-- WHAT IS BEING ASKED --
Reproduce exactly, and only, the lines below from the one containing "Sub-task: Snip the" through the one containing "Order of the".

-- ENTRIES PROVIDED --
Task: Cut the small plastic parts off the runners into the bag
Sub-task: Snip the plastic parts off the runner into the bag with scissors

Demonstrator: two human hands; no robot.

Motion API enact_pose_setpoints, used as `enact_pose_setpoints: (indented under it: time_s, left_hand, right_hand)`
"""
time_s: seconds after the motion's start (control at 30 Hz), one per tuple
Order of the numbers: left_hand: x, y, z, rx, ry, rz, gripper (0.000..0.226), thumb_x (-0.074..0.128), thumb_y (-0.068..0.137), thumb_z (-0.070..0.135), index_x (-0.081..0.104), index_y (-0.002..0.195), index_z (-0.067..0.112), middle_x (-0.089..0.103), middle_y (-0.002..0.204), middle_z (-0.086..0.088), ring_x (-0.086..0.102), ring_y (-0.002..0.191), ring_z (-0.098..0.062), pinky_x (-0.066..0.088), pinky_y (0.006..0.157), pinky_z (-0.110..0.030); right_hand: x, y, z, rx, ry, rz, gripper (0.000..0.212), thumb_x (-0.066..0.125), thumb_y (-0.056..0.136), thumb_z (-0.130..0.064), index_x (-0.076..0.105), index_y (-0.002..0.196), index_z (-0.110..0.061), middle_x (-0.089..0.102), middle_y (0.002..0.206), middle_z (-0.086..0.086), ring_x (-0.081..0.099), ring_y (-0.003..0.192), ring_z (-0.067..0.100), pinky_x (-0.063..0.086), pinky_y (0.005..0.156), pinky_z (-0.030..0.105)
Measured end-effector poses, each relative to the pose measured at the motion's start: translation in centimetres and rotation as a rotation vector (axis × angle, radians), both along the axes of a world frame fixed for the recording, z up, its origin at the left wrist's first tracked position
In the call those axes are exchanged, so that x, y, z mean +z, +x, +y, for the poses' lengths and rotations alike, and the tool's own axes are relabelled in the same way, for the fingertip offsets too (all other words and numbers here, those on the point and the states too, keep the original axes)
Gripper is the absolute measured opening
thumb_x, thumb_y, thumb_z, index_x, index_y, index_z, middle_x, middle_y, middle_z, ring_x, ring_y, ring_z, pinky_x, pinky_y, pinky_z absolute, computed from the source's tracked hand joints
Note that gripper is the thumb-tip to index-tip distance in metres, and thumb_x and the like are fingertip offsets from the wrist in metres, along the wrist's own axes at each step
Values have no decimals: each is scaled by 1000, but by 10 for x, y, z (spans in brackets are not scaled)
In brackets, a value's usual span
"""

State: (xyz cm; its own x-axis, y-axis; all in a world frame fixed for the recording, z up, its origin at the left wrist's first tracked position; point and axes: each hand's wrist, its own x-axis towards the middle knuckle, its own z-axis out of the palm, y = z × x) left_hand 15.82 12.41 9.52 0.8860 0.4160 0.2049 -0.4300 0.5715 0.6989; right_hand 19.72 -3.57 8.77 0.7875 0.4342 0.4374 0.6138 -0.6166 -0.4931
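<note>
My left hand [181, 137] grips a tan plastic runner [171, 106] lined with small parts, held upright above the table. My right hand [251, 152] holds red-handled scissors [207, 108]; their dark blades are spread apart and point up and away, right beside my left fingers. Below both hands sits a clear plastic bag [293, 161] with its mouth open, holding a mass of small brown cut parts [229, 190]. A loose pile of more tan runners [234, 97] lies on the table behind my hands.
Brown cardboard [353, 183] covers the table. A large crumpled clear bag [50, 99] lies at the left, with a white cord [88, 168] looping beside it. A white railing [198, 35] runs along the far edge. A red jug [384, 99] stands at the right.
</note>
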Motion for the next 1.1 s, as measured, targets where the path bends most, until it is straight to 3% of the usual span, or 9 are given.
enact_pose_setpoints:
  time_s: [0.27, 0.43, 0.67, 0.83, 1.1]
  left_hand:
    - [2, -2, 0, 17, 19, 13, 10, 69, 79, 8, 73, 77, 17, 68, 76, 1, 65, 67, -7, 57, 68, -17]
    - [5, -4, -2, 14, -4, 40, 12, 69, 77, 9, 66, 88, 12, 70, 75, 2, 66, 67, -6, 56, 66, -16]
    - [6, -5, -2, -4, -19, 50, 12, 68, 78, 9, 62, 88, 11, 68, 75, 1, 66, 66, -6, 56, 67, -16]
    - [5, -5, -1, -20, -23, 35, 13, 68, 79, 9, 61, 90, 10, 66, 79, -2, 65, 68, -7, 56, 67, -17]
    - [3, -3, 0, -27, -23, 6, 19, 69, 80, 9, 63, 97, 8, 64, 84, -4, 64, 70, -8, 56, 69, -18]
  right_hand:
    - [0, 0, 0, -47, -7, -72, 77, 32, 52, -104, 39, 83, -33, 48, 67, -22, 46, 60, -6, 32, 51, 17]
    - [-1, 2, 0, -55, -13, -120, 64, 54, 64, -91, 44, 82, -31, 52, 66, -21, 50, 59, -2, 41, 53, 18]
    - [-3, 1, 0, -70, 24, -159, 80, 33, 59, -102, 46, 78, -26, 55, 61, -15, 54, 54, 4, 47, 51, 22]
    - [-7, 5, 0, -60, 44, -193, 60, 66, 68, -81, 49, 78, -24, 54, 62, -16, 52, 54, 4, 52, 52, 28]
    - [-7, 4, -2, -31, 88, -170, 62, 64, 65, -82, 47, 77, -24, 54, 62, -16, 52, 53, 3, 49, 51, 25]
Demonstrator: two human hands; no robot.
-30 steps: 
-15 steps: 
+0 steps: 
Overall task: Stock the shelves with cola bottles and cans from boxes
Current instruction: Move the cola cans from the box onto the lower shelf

-- OUTPUT FOR THIS EXERCISE --
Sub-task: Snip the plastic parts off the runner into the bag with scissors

Demonstrator: two human hands; no robot.

Motion API enact_pose_setpoints, used as `enact_pose_setpoints: (indented under it: time_s, left_hand, right_hand)`
"""
time_s: seconds after the motion's start (control at 30 Hz), one per tuple
Order of the numbers: left_hand: x, y, z, rx, ry, rz, gripper (0.000..0.226), thumb_x (-0.074..0.128), thumb_y (-0.068..0.137), thumb_z (-0.070..0.135), index_x (-0.081..0.104), index_y (-0.002..0.195), index_z (-0.067..0.112), middle_x (-0.089..0.103), middle_y (-0.002..0.204), middle_z (-0.086..0.088), ring_x (-0.086..0.102), ring_y (-0.002..0.191), ring_z (-0.098..0.062), pinky_x (-0.066..0.088), pinky_y (0.006..0.157), pinky_z (-0.110..0.030); right_hand: x, y, z, rx, ry, rz, gripper (0.000..0.212), thumb_x (-0.066..0.125), thumb_y (-0.056..0.136), thumb_z (-0.130..0.064), index_x (-0.076..0.105), index_y (-0.002..0.196), index_z (-0.110..0.061), middle_x (-0.089..0.102), middle_y (0.002..0.206), middle_z (-0.086..0.086), ring_x (-0.081..0.099), ring_y (-0.003..0.192), ring_z (-0.067..0.100), pinky_x (-0.063..0.086), pinky_y (0.005..0.156), pinky_z (-0.030..0.105)

This concludes the answer to the exercise.